**The problem**
With the line that contains "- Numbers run" as the final line, return every line from the start of the data below exactly.

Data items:
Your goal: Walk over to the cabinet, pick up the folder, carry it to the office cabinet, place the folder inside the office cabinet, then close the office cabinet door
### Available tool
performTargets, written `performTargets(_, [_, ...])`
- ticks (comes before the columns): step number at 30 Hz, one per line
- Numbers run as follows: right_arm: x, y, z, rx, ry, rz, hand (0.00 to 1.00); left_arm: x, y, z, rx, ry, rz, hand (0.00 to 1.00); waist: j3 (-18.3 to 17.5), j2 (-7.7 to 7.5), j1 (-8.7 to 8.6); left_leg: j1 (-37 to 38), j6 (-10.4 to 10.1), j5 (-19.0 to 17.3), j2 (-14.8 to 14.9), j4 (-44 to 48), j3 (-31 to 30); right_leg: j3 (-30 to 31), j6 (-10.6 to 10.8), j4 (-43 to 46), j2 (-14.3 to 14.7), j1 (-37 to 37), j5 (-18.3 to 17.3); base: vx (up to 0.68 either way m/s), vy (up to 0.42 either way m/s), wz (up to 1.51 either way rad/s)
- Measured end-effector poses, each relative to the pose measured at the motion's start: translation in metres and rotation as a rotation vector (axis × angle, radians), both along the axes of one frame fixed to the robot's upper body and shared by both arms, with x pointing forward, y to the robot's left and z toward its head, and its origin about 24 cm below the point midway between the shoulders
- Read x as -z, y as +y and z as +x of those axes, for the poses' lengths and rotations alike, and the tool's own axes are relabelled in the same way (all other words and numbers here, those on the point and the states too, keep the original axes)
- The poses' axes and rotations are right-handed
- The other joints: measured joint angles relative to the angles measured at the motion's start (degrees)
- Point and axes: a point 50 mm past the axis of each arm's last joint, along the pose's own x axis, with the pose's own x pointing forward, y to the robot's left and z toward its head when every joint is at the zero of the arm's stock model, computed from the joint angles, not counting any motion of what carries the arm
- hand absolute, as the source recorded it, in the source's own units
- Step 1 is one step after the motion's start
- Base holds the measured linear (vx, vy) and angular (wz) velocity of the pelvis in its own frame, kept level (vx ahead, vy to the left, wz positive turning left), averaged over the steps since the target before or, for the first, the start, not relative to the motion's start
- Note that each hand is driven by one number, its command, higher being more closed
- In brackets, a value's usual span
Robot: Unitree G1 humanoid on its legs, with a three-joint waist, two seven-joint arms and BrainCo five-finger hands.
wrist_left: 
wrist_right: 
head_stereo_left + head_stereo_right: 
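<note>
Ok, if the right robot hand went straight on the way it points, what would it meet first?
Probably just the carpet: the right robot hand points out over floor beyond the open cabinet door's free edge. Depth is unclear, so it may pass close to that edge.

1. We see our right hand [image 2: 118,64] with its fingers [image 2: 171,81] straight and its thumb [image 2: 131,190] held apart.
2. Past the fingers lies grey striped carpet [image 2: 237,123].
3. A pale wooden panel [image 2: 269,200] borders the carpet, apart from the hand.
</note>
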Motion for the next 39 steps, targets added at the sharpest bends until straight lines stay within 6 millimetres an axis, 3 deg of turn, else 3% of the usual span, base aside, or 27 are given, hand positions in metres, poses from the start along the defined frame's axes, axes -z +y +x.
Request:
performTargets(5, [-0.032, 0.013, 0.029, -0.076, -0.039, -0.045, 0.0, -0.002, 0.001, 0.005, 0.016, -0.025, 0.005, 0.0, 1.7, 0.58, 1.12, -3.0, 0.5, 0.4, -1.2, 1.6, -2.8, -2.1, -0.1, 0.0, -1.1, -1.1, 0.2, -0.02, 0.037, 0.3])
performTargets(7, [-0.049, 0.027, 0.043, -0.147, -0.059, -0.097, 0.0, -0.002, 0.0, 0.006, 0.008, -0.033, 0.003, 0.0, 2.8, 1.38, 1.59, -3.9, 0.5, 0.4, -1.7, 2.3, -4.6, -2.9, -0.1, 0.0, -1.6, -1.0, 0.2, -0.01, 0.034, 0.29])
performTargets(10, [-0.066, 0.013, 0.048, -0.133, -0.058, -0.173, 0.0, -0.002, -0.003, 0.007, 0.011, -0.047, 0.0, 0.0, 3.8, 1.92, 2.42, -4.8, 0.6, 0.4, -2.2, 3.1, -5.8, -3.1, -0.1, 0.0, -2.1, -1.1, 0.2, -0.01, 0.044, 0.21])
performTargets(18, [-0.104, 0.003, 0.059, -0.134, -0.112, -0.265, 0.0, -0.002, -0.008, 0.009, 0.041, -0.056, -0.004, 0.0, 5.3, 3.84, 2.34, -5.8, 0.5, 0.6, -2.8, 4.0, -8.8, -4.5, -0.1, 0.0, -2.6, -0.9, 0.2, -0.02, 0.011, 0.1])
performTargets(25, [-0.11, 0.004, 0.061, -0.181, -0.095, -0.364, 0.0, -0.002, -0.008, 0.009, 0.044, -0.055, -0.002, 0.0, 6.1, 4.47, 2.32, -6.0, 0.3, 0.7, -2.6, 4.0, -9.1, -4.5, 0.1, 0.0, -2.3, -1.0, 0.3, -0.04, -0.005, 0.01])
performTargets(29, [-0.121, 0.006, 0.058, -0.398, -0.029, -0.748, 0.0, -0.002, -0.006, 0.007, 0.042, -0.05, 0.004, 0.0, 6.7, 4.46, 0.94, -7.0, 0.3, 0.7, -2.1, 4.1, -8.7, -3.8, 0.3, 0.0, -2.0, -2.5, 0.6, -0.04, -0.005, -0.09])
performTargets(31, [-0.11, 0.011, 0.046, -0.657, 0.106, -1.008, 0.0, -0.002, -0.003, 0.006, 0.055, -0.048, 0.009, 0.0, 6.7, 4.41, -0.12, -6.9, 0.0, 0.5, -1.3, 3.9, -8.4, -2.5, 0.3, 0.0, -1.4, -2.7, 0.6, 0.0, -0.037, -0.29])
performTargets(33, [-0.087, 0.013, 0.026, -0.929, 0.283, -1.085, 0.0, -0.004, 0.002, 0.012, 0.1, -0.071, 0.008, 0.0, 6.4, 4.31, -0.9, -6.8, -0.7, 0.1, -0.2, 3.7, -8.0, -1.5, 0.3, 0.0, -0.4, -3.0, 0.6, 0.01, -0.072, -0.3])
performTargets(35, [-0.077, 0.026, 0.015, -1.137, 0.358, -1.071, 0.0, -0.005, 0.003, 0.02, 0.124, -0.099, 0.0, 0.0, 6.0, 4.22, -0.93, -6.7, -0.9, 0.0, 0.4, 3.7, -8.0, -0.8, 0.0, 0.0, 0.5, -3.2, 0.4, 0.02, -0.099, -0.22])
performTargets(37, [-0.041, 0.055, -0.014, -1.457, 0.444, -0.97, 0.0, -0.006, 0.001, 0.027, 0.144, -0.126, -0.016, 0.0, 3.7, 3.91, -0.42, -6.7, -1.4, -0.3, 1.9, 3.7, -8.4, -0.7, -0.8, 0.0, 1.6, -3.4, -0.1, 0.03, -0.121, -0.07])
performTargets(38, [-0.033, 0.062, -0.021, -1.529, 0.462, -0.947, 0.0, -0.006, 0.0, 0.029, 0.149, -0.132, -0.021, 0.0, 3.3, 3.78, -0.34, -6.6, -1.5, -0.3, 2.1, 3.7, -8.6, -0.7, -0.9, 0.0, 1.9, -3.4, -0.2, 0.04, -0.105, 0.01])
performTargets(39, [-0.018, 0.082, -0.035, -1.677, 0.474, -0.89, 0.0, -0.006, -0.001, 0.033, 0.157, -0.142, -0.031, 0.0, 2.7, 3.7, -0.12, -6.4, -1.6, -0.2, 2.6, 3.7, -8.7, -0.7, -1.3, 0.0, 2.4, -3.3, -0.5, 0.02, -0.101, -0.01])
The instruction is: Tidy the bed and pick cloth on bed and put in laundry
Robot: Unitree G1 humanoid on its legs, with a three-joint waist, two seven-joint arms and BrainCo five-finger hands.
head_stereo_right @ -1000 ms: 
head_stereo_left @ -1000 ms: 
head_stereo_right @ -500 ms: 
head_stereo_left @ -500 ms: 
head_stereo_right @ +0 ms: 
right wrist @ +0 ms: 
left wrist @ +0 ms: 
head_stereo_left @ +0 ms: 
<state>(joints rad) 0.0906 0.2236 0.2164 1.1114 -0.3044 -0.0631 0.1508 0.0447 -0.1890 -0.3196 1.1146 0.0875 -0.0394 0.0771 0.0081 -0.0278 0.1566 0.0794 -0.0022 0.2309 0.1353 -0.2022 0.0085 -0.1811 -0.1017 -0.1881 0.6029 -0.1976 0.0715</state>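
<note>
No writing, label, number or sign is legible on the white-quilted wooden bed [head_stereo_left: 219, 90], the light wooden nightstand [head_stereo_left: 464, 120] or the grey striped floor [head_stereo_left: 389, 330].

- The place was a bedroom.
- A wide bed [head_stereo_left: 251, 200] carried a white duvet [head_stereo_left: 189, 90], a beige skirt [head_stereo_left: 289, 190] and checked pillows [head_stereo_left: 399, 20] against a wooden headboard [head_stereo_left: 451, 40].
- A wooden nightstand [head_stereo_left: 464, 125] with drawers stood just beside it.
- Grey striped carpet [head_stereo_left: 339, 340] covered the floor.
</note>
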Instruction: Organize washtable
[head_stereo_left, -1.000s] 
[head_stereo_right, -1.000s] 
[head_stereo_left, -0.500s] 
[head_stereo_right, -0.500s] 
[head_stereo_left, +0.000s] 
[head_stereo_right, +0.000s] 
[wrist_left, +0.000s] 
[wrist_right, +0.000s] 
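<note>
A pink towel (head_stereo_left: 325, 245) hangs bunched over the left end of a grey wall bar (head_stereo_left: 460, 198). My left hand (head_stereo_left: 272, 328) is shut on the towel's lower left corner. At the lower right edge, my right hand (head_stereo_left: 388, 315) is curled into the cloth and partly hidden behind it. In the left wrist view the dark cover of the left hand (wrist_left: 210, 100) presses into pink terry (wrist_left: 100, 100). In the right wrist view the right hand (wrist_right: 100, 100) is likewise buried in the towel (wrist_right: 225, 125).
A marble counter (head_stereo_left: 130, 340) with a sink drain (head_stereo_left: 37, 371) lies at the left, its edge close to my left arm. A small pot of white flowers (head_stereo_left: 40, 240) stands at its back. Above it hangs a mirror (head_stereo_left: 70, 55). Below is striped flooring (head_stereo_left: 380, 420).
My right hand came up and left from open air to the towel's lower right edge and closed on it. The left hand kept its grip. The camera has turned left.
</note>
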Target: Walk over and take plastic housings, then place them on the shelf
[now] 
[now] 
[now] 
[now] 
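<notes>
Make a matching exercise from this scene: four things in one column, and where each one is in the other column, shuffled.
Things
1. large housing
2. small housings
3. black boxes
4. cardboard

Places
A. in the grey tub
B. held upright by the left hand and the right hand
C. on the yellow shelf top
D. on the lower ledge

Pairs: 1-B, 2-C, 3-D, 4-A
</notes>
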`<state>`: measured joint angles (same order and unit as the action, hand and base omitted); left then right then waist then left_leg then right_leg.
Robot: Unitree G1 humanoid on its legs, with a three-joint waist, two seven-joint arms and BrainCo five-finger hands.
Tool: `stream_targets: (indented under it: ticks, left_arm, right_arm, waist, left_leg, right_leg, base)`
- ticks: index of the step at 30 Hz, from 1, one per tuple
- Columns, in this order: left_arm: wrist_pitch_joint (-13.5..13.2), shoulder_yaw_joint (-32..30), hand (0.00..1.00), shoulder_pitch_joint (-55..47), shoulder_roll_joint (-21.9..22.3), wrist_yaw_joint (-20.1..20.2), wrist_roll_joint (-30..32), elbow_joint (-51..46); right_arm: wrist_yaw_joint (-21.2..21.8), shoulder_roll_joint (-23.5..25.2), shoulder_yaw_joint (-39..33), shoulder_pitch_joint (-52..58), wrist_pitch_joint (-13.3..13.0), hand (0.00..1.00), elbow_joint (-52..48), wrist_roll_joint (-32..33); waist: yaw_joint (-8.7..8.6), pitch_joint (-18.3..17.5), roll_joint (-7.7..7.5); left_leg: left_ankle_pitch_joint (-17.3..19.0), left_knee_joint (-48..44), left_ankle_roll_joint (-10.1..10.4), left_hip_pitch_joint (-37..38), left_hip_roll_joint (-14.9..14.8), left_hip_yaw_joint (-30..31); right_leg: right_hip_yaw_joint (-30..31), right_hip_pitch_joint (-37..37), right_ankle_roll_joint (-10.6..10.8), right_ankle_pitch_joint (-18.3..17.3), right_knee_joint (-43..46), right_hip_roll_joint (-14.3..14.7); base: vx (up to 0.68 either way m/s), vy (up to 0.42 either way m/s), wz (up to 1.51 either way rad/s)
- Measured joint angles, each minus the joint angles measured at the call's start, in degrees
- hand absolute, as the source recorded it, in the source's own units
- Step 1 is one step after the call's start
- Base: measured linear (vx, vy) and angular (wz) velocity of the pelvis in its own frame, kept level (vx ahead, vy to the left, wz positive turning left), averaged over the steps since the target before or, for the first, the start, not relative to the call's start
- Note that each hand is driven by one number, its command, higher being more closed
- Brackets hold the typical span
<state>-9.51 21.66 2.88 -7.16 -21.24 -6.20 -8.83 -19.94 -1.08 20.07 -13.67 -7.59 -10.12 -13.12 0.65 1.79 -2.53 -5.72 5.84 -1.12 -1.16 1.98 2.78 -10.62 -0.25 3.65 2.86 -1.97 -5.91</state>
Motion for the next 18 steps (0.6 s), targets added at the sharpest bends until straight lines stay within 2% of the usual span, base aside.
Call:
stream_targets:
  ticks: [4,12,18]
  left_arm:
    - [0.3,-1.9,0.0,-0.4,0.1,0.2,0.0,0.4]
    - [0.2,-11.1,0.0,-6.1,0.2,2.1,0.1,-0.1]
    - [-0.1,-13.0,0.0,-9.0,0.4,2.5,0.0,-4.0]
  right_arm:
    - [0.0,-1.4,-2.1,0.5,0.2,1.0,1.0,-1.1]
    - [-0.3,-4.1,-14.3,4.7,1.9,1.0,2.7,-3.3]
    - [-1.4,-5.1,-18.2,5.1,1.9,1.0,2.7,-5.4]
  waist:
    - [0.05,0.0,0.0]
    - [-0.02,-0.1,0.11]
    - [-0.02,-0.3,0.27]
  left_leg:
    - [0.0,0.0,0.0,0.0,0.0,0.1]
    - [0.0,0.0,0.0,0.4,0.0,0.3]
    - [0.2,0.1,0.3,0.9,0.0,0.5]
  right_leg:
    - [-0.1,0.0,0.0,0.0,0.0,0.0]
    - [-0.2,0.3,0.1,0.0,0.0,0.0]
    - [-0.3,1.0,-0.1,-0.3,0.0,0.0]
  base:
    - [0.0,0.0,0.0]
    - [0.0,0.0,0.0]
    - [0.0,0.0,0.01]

**Reply to the exercise**
Your goal: Walk over to the cabinet, pick up the folder, carry it to the office cabinet, place the folder inside the office cabinet, then close the office cabinet door
### Available tool
performTargets, written `performTargets(_, [_, ...])`
- ticks (comes before the columns): step number at 30 Hz, one per line
- Numbers run as follows: right_arm: x, y, z, rx, ry, rz, hand (0.00 to 1.00); left_arm: x, y, z, rx, ry, rz, hand (0.00 to 1.00); waist: j3 (-18.3 to 17.5), j2 (-7.7 to 7.5), j1 (-8.7 to 8.6); left_leg: j1 (-37 to 38), j6 (-10.4 to 10.1), j5 (-19.0 to 17.3), j2 (-14.8 to 14.9), j4 (-44 to 48), j3 (-31 to 30); right_leg: j3 (-30 to 31), j6 (-10.6 to 10.8), j4 (-43 to 46), j2 (-14.3 to 14.7), j1 (-37 to 37), j5 (-18.3 to 17.3); base: vx (up to 0.68 either way m/s), vy (up to 0.42 either way m/s), wz (up to 1.51 either way rad/s)

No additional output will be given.